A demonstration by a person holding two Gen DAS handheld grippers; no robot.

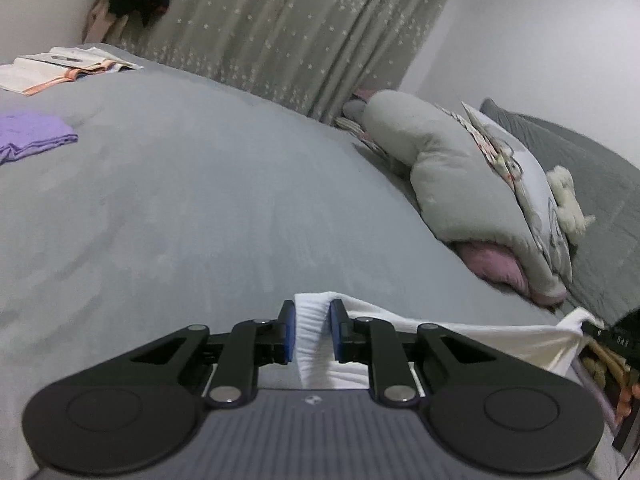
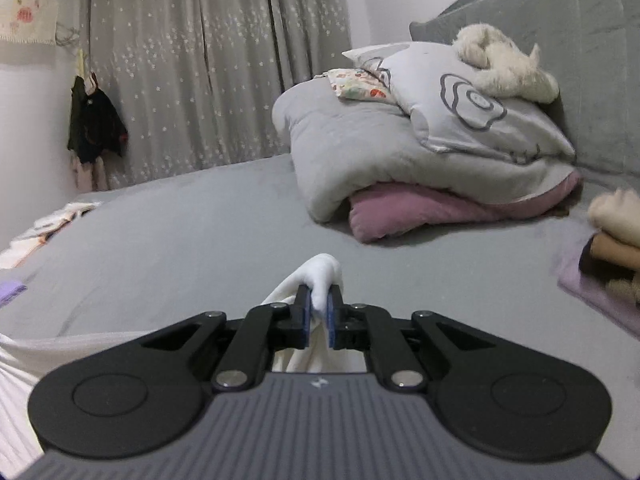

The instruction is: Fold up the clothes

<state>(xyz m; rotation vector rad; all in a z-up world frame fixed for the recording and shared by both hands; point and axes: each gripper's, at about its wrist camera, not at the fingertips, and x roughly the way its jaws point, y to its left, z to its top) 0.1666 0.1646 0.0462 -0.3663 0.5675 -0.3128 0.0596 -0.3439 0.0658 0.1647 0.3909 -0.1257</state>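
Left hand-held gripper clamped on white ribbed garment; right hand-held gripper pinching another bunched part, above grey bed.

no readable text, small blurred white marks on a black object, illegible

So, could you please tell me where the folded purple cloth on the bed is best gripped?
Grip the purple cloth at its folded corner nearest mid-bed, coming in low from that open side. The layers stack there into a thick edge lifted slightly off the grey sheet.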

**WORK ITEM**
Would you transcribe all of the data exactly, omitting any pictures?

**FINISHED TASK**
A demonstration by a person holding two Gen DAS handheld grippers; no robot.


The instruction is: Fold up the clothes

<state>(xyz m; rotation vector rad; all in a z-up world frame fixed for the recording and shared by both hands; point and axes: each gripper's, at about its wrist camera, not at the fingertips, and x roughly the way its jaws point, y to its left, z to its top) 0.1666 0.1646 0.0462 -0.3663 0.5675 -0.3128 0.0596 -0.3439 0.0658 0.1647 0.3909 -0.1257</state>
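Left hand-held gripper clamped on white ribbed garment; right hand-held gripper pinching another bunched part, above grey bed.

no readable text, small blurred white marks on a black object, illegible

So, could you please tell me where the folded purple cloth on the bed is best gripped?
Grip the purple cloth at its folded corner nearest mid-bed, coming in low from that open side. The layers stack there into a thick edge lifted slightly off the grey sheet.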

No further answer is needed.